Improve synthesis with the Audio Content Creation tool

Audio Content Creation is an easy-to-use and powerful tool that lets you build highly natural audio content for a variety of scenarios, such as audiobooks, news broadcasts, video narrations, and chat bots. With Audio Content Creation, you can fine-tune text-to-speech voices and design customized audio experiences in an efficient and low-cost way.

The tool is based on Speech Synthesis Markup Language (SSML). It allows you to adjust text-to-speech output attributes in real time or batch synthesis, such as voice characters, voice styles, speaking speed, pronunciation, and prosody.

As of November 2021, you have easy access to more than 270 neural voices across 119 different languages. These voices include state-of-the-art prebuilt neural voices and your custom neural voice, if you've built one.

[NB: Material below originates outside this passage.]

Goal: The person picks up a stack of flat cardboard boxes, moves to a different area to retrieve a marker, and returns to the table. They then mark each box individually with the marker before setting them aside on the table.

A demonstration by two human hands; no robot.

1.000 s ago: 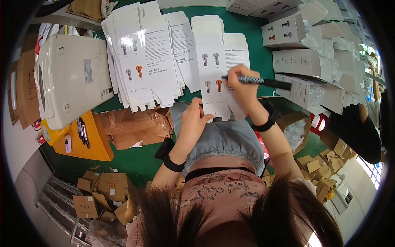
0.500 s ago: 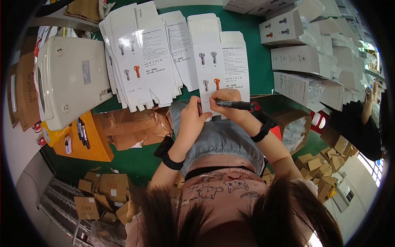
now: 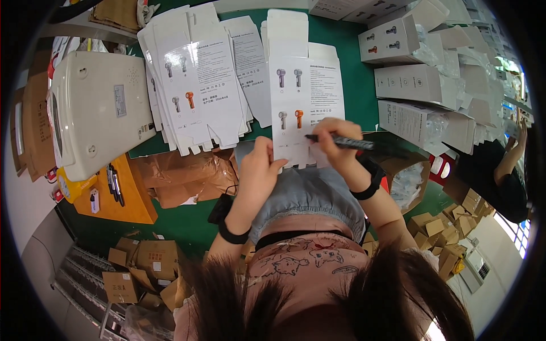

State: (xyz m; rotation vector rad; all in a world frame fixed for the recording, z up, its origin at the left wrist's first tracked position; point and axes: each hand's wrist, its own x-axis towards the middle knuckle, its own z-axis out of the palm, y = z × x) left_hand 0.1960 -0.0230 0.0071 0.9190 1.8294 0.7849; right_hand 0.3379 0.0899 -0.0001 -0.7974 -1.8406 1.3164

To learn more, view the Audio Content Creation tutorial video.

Get started

Audio Content Creation is a free tool, but you'll pay for the Speech service that you consume. To work with the tool, you need to sign in with an Azure account and create a Speech resource. For each Azure account, you have free monthly speech quotas, which include 0.5 million characters for prebuilt neural voices (referred to as Neural on the pricing page). The monthly allotted amount is usually enough for a small content team of around 3-5 people.

The next sections cover how to create an Azure account and get a Speech resource.

Step 1: Create an Azure account

To work with Audio Content Creation, you need a Microsoft account and an Azure account.

The Azure portal is the centralized place for you to manage your Azure account. You can create the Speech resource, manage the product access, and monitor everything from simple web apps to complex cloud deployments.

Step 2: Create a Speech resource

After you sign up for the Azure account, you need to create a Speech resource in your Azure account to access Speech services. Create a Speech resource on the Azure portal. For more information, see Create a new Azure Cognitive Services resource.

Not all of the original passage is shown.